Thanks for your answer. I am also used for EEG encoding, but after I set FS as the sampling rate of the dataset, I found that the decoded waveform was very different from the original signal.

lovingpolar commented 1 year ago

waveform

CarlosLpzH-91 commented 1 year ago

And the other parameters?? The Fs only takes action on the lenght of signal that gets enconded at a time.

What procedure are you using to find suitable parameters (size of filter, cutoff frequency and threshold)?

lovingpolar commented 1 year ago

Is there any suitable algorithm recommended? The parameters I'm currently using are derived from a paper that uses a grid search algorithm. After adjusting to the appropriate parameters, the waveform is much better, but there are still a few position differences.

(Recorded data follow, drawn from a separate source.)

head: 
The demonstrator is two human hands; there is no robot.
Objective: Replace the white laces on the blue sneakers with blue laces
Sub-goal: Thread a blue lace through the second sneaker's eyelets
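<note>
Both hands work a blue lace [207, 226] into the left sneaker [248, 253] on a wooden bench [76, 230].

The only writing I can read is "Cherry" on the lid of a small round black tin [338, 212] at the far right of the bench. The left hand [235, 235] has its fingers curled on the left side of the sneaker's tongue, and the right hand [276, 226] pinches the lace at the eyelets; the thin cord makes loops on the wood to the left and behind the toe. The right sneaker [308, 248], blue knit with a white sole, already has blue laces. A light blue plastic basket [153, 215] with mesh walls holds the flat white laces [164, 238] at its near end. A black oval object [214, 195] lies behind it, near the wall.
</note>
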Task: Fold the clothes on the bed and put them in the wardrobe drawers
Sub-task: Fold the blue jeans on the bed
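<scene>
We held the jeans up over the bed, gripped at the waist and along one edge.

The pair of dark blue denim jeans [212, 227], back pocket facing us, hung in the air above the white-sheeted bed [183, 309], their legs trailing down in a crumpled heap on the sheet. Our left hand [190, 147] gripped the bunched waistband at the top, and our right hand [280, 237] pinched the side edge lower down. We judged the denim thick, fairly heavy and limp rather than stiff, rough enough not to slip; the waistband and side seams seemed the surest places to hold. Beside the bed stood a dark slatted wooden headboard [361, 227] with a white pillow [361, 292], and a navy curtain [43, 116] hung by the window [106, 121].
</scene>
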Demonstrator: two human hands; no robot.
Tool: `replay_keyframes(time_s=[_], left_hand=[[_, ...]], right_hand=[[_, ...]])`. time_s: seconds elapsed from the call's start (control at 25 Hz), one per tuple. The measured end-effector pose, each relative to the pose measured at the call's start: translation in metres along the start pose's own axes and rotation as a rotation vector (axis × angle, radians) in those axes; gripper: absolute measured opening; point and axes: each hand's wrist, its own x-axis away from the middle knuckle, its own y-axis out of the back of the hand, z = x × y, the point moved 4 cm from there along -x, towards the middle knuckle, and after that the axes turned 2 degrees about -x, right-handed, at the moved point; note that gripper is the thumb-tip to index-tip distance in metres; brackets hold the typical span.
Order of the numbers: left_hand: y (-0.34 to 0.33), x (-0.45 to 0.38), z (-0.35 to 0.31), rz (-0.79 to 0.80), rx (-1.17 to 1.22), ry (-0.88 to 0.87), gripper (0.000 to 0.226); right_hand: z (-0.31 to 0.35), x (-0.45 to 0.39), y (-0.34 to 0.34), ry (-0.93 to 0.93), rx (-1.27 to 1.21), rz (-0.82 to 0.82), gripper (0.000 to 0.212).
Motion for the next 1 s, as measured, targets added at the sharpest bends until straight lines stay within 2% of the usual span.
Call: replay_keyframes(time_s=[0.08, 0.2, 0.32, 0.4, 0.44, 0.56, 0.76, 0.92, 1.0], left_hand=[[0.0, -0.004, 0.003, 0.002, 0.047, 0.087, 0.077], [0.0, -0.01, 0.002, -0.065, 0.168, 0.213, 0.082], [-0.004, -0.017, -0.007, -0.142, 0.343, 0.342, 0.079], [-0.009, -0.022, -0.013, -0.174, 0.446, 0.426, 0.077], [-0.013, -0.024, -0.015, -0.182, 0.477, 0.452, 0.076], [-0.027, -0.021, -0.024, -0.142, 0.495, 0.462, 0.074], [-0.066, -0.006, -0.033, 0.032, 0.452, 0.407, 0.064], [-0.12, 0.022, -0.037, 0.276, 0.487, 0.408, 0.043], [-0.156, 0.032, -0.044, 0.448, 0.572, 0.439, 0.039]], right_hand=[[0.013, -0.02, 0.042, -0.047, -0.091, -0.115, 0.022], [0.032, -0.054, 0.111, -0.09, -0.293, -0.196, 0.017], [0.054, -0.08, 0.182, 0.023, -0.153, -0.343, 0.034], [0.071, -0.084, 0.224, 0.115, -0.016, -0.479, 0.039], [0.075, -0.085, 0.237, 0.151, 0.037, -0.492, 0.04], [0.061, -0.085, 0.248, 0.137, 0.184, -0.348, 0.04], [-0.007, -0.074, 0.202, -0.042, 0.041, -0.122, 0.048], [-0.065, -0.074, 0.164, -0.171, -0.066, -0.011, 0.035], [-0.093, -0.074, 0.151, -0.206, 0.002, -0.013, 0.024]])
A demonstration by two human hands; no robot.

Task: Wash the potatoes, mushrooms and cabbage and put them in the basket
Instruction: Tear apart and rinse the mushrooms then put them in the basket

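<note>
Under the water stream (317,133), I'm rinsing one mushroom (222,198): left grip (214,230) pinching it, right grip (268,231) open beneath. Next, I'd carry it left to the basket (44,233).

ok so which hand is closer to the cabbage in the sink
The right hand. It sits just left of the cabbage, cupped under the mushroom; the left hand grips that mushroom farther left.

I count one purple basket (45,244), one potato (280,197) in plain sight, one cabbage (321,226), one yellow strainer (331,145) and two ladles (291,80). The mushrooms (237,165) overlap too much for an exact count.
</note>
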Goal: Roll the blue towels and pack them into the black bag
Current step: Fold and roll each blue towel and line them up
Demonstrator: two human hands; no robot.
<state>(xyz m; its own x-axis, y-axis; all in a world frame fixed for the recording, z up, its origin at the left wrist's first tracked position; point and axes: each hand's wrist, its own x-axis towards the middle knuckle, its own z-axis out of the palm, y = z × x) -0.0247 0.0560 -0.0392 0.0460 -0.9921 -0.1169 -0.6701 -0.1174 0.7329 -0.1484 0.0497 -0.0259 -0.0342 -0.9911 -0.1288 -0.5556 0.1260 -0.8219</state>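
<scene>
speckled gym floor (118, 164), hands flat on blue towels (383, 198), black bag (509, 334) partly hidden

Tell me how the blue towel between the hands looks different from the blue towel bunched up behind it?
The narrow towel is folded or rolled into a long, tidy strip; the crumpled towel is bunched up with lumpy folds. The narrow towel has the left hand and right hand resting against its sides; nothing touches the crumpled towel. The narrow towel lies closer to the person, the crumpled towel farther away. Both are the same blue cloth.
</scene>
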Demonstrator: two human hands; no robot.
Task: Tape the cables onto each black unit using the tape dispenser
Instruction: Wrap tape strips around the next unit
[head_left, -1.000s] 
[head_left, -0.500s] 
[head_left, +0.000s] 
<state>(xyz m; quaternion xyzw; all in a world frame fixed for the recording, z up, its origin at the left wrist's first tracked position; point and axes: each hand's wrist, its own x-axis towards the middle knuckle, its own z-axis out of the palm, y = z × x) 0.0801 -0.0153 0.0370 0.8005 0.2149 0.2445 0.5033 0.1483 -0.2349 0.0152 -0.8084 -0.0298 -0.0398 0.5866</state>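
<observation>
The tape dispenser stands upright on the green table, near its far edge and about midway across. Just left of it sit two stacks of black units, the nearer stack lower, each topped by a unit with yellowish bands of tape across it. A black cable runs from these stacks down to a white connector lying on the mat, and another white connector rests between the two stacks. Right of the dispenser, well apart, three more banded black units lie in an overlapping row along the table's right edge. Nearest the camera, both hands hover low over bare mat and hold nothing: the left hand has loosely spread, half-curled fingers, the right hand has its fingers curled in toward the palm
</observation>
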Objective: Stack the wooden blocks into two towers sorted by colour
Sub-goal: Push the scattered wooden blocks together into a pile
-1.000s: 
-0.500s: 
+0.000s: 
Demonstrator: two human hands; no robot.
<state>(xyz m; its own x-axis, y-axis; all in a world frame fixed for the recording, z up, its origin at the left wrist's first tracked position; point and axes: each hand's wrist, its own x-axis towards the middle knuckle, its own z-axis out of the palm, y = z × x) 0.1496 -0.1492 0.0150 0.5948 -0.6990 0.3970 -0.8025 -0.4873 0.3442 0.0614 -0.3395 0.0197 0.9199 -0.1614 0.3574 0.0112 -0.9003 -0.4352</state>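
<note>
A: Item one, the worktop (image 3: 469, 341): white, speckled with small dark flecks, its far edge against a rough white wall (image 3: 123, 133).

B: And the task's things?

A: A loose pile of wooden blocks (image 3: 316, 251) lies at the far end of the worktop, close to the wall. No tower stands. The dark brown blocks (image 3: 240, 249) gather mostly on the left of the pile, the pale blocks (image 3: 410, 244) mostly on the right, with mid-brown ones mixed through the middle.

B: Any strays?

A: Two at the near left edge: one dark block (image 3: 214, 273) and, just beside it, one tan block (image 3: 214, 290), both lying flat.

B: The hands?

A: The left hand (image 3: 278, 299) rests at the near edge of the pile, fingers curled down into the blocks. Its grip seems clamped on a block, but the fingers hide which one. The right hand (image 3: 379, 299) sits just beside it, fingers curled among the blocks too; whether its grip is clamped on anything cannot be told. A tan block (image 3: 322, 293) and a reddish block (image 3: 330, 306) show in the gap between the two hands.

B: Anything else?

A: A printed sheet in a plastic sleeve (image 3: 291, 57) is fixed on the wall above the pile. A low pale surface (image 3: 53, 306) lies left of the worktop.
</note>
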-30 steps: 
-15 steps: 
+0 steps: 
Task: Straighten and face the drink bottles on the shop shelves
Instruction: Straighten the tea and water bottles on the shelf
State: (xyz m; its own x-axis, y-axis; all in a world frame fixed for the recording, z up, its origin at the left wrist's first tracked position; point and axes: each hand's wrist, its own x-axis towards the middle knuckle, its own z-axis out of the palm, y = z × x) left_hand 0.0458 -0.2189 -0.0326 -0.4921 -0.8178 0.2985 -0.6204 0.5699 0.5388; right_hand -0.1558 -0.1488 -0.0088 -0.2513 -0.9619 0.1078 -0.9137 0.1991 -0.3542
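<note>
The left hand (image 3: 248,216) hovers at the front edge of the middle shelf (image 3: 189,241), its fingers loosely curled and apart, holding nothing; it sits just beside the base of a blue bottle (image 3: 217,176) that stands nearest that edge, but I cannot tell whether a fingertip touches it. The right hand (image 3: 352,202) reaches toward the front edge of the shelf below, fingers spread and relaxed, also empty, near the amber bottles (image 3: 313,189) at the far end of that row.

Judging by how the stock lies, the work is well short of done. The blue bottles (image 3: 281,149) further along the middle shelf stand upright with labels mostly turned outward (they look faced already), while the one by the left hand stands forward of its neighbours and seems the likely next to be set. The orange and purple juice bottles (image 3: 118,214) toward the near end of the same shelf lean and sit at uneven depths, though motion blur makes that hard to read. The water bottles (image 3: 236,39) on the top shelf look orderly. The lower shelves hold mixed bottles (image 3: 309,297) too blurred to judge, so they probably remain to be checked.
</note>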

lovingpolar commented 1 year ago

waveform1 code

CarlosLpzH-91 commented 1 year ago

It definitely looks better. Regarding the algorithms, grid search is a good option. I've try with differential evolution and a surrogate implementation of it with good results.

The visual comparison is valid, but I strongly recommend using another metric. For example, RMSE OR Sings to noise ratio (SNR). Tha would give a numerical value of the process.

Now, you have to understand that the encoding-decoding process will always have an unavoidable loss of information (error).

I would recommend that you use the algorithm (grid search if you have it) directly on the signal that you are using.

lovingpolar commented 1 year ago

Thanks for the suggestion.Is it necessary to find out the optimal parameters using all the data in the data set?

lovingpolar commented 1 year ago

I tried doing a grid search on the entire dataset to find the optimal encoding parameters for BSA, where both SNR and RSME performed well. However, when the converted spike dataset is fed into the network model, the classification results are not ideal. Referring to the encoding parameters of the paper I have seen (SNR and RSME are not as good as grid search after decoding), the classification works well. I don't know if you have encountered such a problem, do you have any ideas to solve it?